[What is being asked]: Write out every line below that contains "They".

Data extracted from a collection
%%
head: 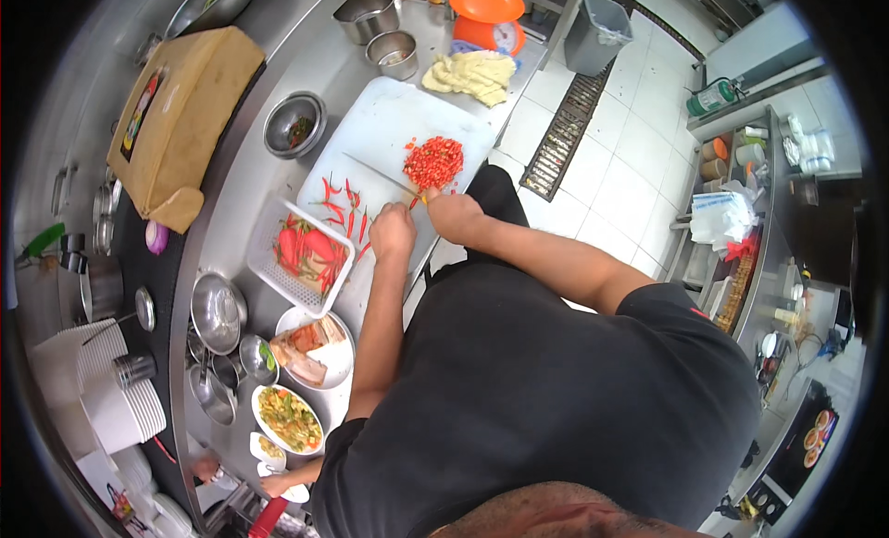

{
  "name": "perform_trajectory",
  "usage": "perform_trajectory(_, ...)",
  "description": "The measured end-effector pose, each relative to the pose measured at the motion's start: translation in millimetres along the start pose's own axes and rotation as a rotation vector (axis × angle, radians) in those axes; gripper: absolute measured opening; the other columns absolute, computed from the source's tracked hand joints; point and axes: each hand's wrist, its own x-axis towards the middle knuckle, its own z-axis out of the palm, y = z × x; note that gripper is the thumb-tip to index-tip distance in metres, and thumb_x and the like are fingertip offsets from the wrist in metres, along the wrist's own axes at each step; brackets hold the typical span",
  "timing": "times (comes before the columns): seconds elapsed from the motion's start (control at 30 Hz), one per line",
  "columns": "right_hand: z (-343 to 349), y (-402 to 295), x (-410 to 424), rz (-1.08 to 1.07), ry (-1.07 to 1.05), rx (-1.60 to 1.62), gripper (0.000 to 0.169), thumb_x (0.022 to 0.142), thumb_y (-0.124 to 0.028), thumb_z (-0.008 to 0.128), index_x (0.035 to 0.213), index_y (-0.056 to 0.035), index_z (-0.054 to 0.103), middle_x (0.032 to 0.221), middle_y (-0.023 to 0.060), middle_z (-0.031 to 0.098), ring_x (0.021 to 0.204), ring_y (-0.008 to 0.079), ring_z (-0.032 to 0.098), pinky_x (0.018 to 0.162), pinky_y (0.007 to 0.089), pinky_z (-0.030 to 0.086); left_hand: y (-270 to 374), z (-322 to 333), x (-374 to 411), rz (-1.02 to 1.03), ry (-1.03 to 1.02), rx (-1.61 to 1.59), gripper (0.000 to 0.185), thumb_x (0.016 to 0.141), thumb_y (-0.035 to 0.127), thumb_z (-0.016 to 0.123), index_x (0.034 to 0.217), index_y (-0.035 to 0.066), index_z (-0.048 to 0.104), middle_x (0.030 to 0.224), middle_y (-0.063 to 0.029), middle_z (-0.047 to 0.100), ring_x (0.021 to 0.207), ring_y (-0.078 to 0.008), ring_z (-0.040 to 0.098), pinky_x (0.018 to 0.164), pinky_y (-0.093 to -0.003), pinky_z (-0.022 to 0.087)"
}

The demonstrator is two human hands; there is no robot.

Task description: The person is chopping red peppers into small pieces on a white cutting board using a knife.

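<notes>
My right hand grips the yellow handle of a kitchen knife, its blade reaching across a white cutting board. Close beside it, my left hand is closed on a red chili near the board's edge. A heap of chopped red chili lies on the board beyond my right hand. Several whole red chilies are scattered on the board left of my left hand. A white perforated plastic basket with more red chilies rests against the board's near left corner.
A metal bowl, a yellow cloth and an orange scale surround the board. A plate of meat and a dish of vegetables sit nearer; another person's hand is below. A cardboard box stands on the shelf.
</notes>
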Motion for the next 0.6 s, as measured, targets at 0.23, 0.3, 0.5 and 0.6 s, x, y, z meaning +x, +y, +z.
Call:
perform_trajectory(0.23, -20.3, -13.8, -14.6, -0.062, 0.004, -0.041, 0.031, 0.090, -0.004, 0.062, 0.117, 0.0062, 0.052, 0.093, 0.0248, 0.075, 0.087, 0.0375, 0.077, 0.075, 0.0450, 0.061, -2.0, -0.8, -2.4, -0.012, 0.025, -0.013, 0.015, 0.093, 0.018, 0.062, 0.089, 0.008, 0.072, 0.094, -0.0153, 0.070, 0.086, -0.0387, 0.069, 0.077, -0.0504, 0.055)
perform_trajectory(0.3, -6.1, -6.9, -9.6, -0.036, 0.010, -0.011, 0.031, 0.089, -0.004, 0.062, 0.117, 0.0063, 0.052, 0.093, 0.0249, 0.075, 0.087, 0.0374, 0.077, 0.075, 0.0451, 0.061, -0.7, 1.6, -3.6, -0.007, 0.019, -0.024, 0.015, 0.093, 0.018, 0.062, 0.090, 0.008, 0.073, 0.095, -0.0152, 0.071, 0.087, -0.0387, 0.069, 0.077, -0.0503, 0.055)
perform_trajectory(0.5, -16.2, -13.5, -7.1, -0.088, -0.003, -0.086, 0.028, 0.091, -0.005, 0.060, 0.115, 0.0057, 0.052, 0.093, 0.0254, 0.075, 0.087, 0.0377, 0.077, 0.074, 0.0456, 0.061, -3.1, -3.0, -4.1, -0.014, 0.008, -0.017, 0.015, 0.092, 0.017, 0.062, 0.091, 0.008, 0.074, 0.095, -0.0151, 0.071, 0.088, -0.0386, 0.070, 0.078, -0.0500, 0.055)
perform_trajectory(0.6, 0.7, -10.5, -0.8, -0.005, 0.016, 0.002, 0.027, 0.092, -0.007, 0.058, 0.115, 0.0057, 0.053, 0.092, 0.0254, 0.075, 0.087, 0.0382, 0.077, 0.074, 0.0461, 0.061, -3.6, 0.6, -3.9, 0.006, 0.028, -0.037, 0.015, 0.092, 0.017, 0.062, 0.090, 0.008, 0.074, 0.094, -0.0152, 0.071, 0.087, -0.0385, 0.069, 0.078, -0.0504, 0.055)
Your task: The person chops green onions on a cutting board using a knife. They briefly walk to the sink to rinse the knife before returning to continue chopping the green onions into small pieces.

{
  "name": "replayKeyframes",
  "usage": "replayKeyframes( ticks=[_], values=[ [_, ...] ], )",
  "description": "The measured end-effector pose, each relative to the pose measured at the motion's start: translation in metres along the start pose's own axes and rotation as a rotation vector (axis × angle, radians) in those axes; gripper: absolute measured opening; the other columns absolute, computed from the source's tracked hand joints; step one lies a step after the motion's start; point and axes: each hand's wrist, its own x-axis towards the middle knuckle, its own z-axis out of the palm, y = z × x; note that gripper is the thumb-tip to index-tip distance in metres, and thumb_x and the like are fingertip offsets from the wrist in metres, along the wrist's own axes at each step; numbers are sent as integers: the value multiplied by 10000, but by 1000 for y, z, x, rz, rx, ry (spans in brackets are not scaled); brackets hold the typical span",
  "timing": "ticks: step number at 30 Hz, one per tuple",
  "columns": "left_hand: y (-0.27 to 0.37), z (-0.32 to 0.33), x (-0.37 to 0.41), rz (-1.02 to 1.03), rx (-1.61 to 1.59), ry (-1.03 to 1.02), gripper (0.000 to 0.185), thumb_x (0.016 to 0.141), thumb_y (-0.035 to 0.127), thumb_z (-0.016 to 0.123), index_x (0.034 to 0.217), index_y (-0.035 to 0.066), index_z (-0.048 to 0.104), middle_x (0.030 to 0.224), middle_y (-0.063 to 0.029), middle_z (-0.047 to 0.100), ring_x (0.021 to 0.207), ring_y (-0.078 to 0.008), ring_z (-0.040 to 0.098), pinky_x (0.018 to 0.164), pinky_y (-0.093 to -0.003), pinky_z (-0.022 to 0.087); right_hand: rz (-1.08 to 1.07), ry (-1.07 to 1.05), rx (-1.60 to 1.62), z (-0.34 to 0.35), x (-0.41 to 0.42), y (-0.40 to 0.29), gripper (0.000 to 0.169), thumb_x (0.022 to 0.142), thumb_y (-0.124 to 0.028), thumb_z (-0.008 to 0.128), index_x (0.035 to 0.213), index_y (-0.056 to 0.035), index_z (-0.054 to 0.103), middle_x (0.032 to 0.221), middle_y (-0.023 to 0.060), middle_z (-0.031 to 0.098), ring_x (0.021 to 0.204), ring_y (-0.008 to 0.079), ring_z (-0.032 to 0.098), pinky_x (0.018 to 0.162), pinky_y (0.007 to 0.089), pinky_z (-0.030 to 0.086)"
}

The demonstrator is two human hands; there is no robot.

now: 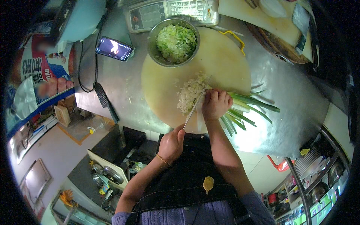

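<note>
My left hand [171,143] grips the handle of a kitchen knife [195,104], whose blade stands on edge, slanting up and to the right. Pressed down just right of the blade, my right hand [216,103] holds a bunch of scallions [250,104]; their green ends fan out past the board. Chopped pale scallion [190,92] lies heaped on the blade's left side. Everything being cut rests on a round, pale cutting board [160,90]. At its far edge a steel bowl [150,46] holds chopped green and white scallion [176,41].
Behind the bowl stands a scale with a keypad [173,12]. A lit phone [114,49], a cable [81,64] and a black brush [105,99] lie left on the steel table [132,81]. Far right, a cleaver [303,21] lies on another board [239,8].
</note>
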Motion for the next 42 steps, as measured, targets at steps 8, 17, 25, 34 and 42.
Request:
replayKeyframes(
  ticks=[8,17,25,34,42],
  values=[
    [13,-8,-6,-24,43,-38,351,989,261,401,1196,33,569,849,-274,635,807,-460,606,709,-511,483,4,-35,10,2,-3,3,194,740,-297,724,777,-168,583,869,1,578,852,247,544,828,432,377],
    [-1,27,70,100,104,72,329,984,267,413,1154,45,587,839,-276,636,806,-458,605,712,-528,478,-1,-37,13,2,-1,2,153,792,-272,661,791,-143,579,865,61,550,855,285,535,829,444,367],
    [9,-8,13,17,81,-12,357,982,285,409,1183,48,584,846,-268,641,813,-451,612,724,-508,486,4,-24,8,5,-4,1,102,820,-219,608,856,-136,563,902,80,554,860,300,539,837,444,356],
    [-5,15,28,43,125,27,353,983,306,413,1196,71,568,838,-264,644,804,-442,619,723,-518,486,15,-30,7,6,-5,2,87,824,-222,594,820,-143,560,880,62,553,845,287,543,816,438,366],
    [3,28,70,92,129,79,366,985,299,407,1060,14,623,838,-284,625,813,-475,598,727,-524,480,-1,-38,-6,2,-9,1,133,844,-265,579,824,-133,578,880,72,547,877,279,535,844,441,370]
  ],
)
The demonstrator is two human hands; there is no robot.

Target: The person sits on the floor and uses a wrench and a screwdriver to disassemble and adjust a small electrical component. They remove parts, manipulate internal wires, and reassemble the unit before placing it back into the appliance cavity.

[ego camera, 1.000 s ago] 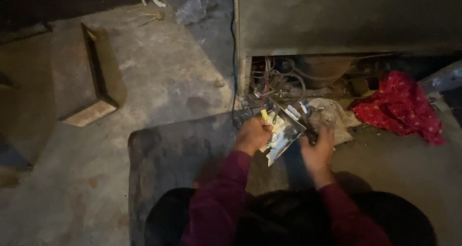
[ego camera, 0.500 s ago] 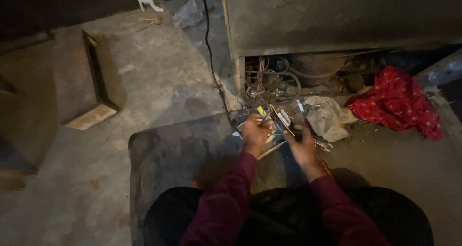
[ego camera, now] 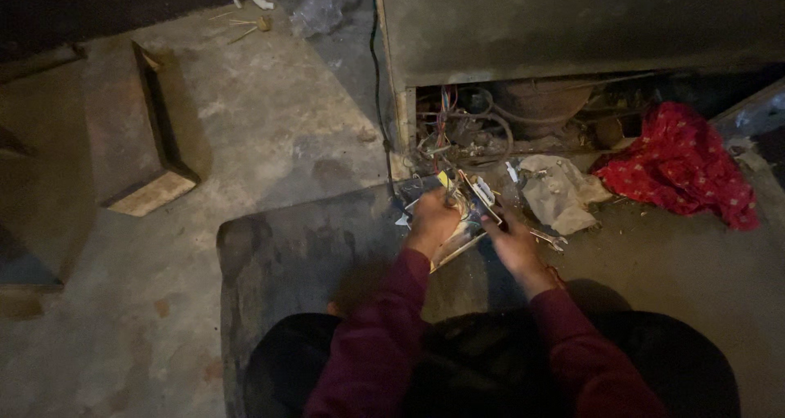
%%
[Answer area]:
Your task: The person chops green onions on a cutting board using a knife. They briefly walk to the sink to rinse the knife before returning to continue chopping the green onions into small pieces.
Target: The person sits on the floor and uses a wrench and a screwdriver to disassemble and adjust a small electrical component. They remove parts, manipulate internal wires, and reassemble the unit before placing it back into the appliance cavity.

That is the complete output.